Ingredients
- Two 7-ounce jars diced pimientos
- Two 10-ounce bricks sharp Cheddar
- finely grated
- One 8-ounce package cream cheese
- softened
- 1/2 cup mayonnaise
- 1 to 2 fresh jalapeno peppers
- seeded and finely diced
- 4 medium green tomatoes (about 1 1/2 pounds)

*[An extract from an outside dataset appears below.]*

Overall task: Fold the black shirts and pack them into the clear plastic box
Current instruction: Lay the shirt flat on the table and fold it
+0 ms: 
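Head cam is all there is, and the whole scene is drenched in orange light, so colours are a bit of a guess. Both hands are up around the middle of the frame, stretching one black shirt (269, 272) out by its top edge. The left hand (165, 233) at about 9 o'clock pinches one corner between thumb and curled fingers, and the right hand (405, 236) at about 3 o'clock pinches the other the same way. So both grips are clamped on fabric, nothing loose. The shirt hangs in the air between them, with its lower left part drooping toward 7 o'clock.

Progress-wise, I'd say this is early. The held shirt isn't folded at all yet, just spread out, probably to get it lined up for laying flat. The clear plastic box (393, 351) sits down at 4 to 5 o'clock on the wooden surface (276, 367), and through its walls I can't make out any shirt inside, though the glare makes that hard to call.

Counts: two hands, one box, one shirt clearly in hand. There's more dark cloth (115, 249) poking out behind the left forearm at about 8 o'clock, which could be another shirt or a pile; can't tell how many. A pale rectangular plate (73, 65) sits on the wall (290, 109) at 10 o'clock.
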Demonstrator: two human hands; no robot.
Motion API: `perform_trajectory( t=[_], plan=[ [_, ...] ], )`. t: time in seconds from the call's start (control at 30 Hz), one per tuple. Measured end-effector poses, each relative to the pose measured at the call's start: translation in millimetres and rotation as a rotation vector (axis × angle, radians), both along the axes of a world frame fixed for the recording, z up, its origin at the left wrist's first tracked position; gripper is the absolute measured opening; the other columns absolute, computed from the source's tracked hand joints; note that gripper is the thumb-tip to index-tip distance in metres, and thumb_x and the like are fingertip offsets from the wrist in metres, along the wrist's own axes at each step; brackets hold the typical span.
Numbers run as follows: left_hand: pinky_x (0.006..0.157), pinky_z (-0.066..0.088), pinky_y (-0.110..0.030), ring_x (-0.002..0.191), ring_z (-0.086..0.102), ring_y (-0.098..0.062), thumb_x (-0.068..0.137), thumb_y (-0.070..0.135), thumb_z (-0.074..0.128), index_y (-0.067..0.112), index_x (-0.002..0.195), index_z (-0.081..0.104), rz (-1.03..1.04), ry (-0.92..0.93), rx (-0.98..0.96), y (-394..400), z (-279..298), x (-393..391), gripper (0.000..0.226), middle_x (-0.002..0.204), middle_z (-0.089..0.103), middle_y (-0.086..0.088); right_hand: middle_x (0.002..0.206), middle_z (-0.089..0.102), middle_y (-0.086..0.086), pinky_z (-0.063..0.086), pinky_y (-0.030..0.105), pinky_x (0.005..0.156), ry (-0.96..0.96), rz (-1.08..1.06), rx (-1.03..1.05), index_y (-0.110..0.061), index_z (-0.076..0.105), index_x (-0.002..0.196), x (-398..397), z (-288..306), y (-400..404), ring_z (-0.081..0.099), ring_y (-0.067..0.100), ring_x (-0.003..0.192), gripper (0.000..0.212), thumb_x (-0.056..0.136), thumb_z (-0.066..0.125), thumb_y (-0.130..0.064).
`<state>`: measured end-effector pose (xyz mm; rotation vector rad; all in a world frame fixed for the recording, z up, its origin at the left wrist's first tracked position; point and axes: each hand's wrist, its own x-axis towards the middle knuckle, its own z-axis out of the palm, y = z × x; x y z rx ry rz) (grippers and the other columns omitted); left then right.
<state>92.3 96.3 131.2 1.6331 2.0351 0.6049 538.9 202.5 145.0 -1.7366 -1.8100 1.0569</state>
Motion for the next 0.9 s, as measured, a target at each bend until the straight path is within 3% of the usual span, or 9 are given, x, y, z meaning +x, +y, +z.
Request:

- 1 3/4 teaspoons kosher salt
- Freshly ground black pepper
- 1 1/2 cups all-purpose flour
- 1/2 teaspoon cayenne pepper
- 1/2 teaspoon smoked paprika
- 3 large eggs
- 1/4 cup buttermilk
- 2 cups panko breadcrumbs
- 1/4 cup cornmeal
- Oil
- for frying
- 8 slices thick-cut applewood smoked bacon
- 8 slices white sandwich bread
- 1 small head romaine lettuce
Instructions
- For the jalapeno pimiento cheese: Drain 1 jar of the pimientos and place in a blender or food processor.
- Puree until smooth.
- Drain the second jar.
- Using an electric mixer, combine the Cheddar, cream cheese, pureed pimentos and diced pimientos, beating until smooth.
- Add the mayonnaise and jalapenos and mix until fully combined.
- For the fried green tomatoes: Cut the ends off of the tomatoes and slice into 1/4-inch-thick slices.
- Season with 1 teaspoon salt and freshly ground pepper.
- In a shallow bowl, whisk together the flour, cayenne pepper, paprika, 1/4 teaspoon salt, and a pinch of freshly ground pepper.
- In a second shallow bowl, whisk together the eggs and buttermilk.
- In a third shallow bowl whisk together the panko, cornmeal and remaining 1/2 teaspoon salt.
- Working with one tomato slice at a time, first coat the tomato with the flour mixture, shaking off the excess.
- Then coat with the egg mixture, followed by the panko mixture.
- Transfer to a parchment-lined baking sheet.
- Repeat with the remaining tomatoes.
- Heat 2 cups oil in a large skillet over medium heat until a pinch of panko sizzles when dropped in.
- Carefully place some of the tomatoes into the heated oil in a single layer.
- Fry until golden, 2 to 4 minutes per side.
- Drain on a paper towel-lined baking sheet.
- Repeat the frying process with the remaining tomatoes, changing the oil if the particles left in the oil between batches begin to burn.
- For the BPT: Cook the bacon in a large saute pan over medium-high heat until desired crispness, 8 to 10 minutes.
- Gently spread one side of each slice of bread with the jalapeno pimiento cheese.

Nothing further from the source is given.